How do you decide whether to try out a new solution?

FW As a company, we tend to have our finger on the innovation pulse, particularly for the materials we use. That said, we always have to weigh up our pioneering role as an innovator in this area with the quality we promise to our customers. For us, sustainability also means responsibly building on tried-and-tested solutions. We cannot really afford any experiments in our logistics, particularly if they increase the risk of transport damages. You can read about how thirty percent of damages to shop fittings are due to deficient packaging. We do not want to go down that line.

Are your customers involved in deciding whether their fittings are delivered via sustainable channels or not?
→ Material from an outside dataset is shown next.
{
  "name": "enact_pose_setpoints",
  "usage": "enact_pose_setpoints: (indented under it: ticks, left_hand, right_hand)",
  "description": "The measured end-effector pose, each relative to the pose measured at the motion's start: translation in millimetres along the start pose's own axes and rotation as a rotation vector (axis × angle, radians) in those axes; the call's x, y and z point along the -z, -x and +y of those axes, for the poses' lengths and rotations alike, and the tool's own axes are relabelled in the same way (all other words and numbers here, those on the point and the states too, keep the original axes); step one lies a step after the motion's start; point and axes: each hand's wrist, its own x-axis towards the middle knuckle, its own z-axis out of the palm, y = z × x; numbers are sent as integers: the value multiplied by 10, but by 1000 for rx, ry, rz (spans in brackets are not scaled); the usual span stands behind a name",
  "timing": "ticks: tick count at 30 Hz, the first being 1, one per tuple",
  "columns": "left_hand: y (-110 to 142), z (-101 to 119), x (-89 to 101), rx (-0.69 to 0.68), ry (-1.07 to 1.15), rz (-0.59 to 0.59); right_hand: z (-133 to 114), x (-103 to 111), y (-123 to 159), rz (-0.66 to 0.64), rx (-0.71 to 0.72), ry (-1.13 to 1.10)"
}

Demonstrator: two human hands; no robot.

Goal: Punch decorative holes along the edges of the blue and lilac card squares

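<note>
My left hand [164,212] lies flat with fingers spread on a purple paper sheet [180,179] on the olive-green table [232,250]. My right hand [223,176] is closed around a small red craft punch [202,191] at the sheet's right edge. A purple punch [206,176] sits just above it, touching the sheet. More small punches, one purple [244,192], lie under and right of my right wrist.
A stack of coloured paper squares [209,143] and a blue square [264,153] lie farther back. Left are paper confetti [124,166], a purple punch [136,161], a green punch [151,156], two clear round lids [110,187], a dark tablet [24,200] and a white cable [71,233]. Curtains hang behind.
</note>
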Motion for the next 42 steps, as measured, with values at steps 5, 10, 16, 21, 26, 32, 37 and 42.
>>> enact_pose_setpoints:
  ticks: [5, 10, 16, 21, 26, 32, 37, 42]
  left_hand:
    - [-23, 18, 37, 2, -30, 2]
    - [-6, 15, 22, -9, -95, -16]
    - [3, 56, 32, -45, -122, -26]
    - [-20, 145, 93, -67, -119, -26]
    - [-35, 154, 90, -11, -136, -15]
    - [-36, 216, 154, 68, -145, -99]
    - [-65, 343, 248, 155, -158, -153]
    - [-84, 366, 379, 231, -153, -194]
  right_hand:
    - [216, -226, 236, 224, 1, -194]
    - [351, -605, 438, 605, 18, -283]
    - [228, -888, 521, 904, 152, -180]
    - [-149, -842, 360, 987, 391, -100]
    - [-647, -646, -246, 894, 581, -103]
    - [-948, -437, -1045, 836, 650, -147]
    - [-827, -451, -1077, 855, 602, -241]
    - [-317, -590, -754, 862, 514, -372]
FW Not really. Our aim is to deliver the fittings as sustainably as possible. Period. We also do not expect extra payment for this. It is our topic, our initiative and we do not ask anyone if that is what they want. In any case, we assume that today’s customers also expect this, even if our business is subject to growing pressure on prices.

Since 2023, Vizona has borne the ecovadis Gold Seal. Are efforts like this appreciated?

FW Some customers specifically enquire about our certifications or directly state these as requirements in their tenders. However, our own real motivation to obtain the ecovadis rating, which scores companies in terms of their environmental impacts and social aspects, was that we ourselves wanted to have a verifiable standard by which to measure achievement of our own sustainability targets.

If it were up to you, what course would shopfitting be taking in 2035?

FW Deploying autonomous delivery vehicles and drones could revolutionise freight routes. These forms of transport would probably be more efficient and inexpensive, leading to shorter delivery times and lower shipment costs. It all begins with the store concepts, though, which will be based even more closely on innovative and sustainable materials.

Thank you for talking to us and for these fascinating insights!